My amazing son who I’ll call J, is nearly three, and was diagnosed soon after birth with a relatively rare genetic condition. We don’t yet know how it will affect him as he grows older, but so far he has battled an array of medical problems. One thing’s for sure, our little family’s life will never be ‘normal’…
Well, it’s been an intense few months. Our big news is that we’re having a new baby in the spring – a little sister for J, we found out a few weeks ago. We are thrilled.
Though I have to admit that being pregnant with a toddler to look after is one of the hardest things I have ever done. (One friend who has been there says it’s even harder than having a toddler and a newborn).

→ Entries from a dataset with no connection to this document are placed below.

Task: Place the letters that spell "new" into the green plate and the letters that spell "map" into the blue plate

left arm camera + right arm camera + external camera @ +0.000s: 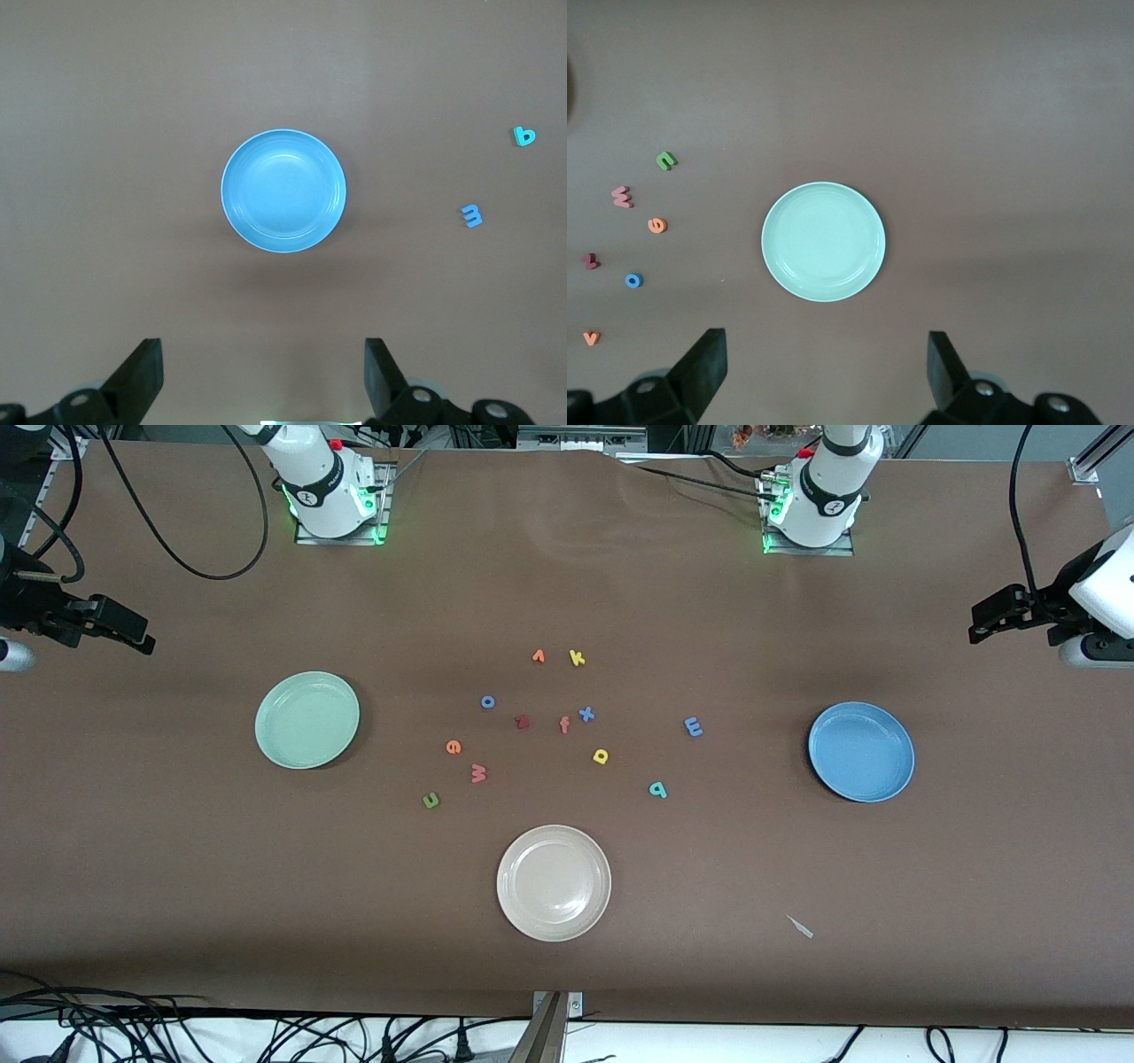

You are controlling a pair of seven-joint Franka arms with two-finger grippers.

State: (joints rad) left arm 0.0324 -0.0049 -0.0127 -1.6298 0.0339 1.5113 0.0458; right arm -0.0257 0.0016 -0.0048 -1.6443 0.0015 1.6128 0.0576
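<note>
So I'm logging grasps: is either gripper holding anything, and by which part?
Nothing is held. The left gripper is open above the blue plate, the right gripper open above the green plate.

Green plate (823, 242): round, pale mint, shallow rim, empty, on brown table (992, 133). Beside it, well apart from its rim, loose foam letters: green n (666, 160), salmon-red w (622, 197), orange e (656, 226), dark red letter (590, 261), blue o (633, 281), orange v (591, 337). Right gripper (824, 372): two dark fingers spread wide, nothing between them.
</note>
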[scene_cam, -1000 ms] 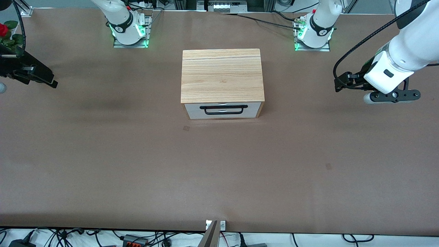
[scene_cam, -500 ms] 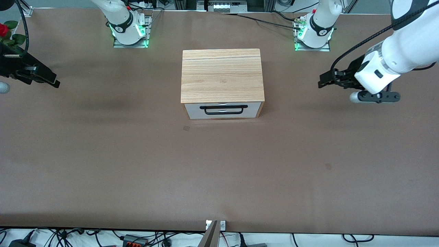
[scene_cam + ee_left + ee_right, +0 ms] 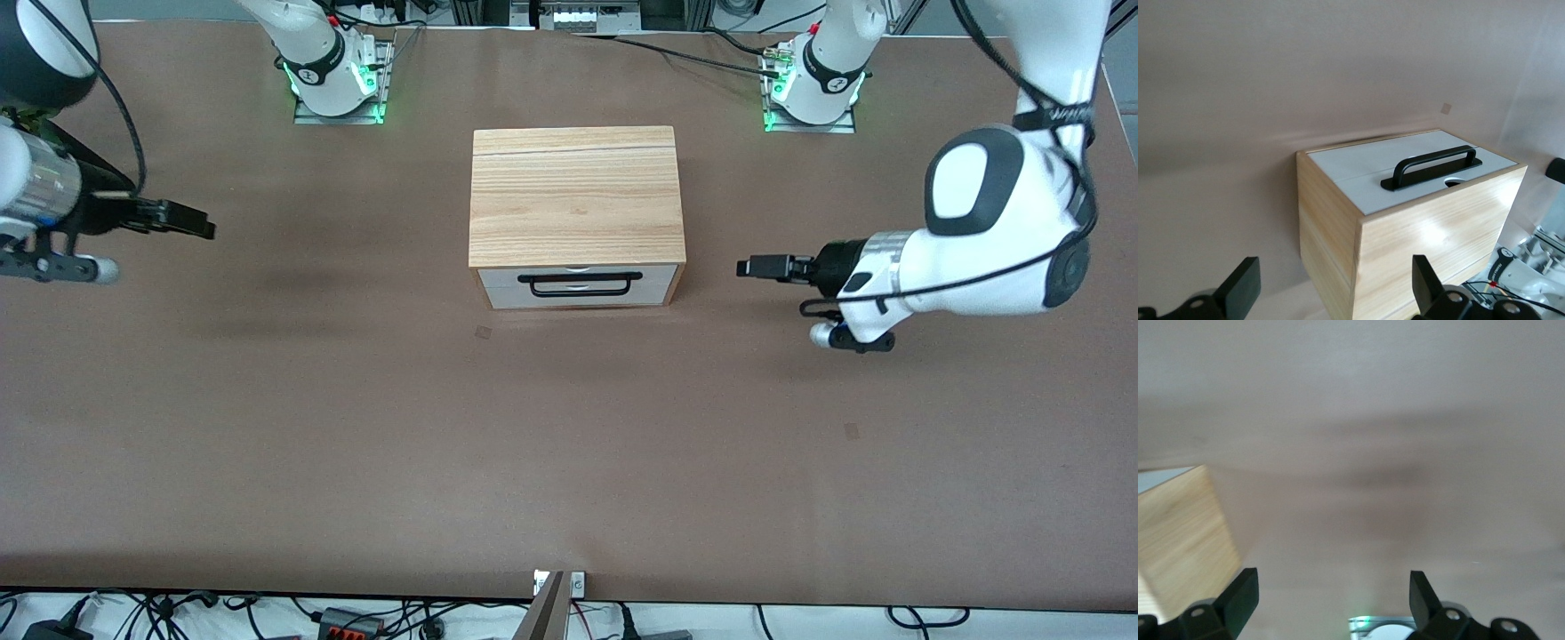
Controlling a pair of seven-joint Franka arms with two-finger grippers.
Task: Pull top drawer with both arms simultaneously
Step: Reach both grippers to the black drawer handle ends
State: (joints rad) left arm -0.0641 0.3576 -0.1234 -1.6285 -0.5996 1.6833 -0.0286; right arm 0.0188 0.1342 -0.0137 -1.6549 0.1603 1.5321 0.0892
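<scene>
The light-wood box stands mid-table. Its top drawer is closed, with a white front and a black bar handle. My left gripper is open and empty, low beside the box at the left arm's end, about level with the drawer front, fingers pointing at the box with a gap between. My right gripper is open and empty, well away from the box toward the right arm's end. The left wrist view shows the drawer front, the handle and my open left gripper. The right wrist view shows my open right gripper and a box corner.
The two arm bases stand with green lights at the table's edge farthest from the front camera. A small metal bracket and cables lie at the table's nearest edge. The lower white drawer sits under the top one.
My left arm has swung down and in from the table's end, its gripper now close beside the box. My right gripper has come a little toward the box. The drawer has not moved.
</scene>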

Everything this time has been very different from my pregnancy with J – at least, so far. That pregnancy was a highly unusual one. The normal aches and pains of pregnancy were the least of my worries, because I spent much of the first trimester spotting and having early scans, and then at our 12 week scan we were told J had a slightly above normal nuchal translucency measurement (it was just over 3mm).
We were very worried, but the blood tests came back ‘low-risk’ for chromosomal disorders and so our overall ‘risk’ was only around one in 700. I remember feeling that for a 31-year-old, this was still very high compared to the numbers that other mothers my age seemed to get of one in tens of thousands. But of course, a lot of babies have relatively high nuchal measurements and no health problems.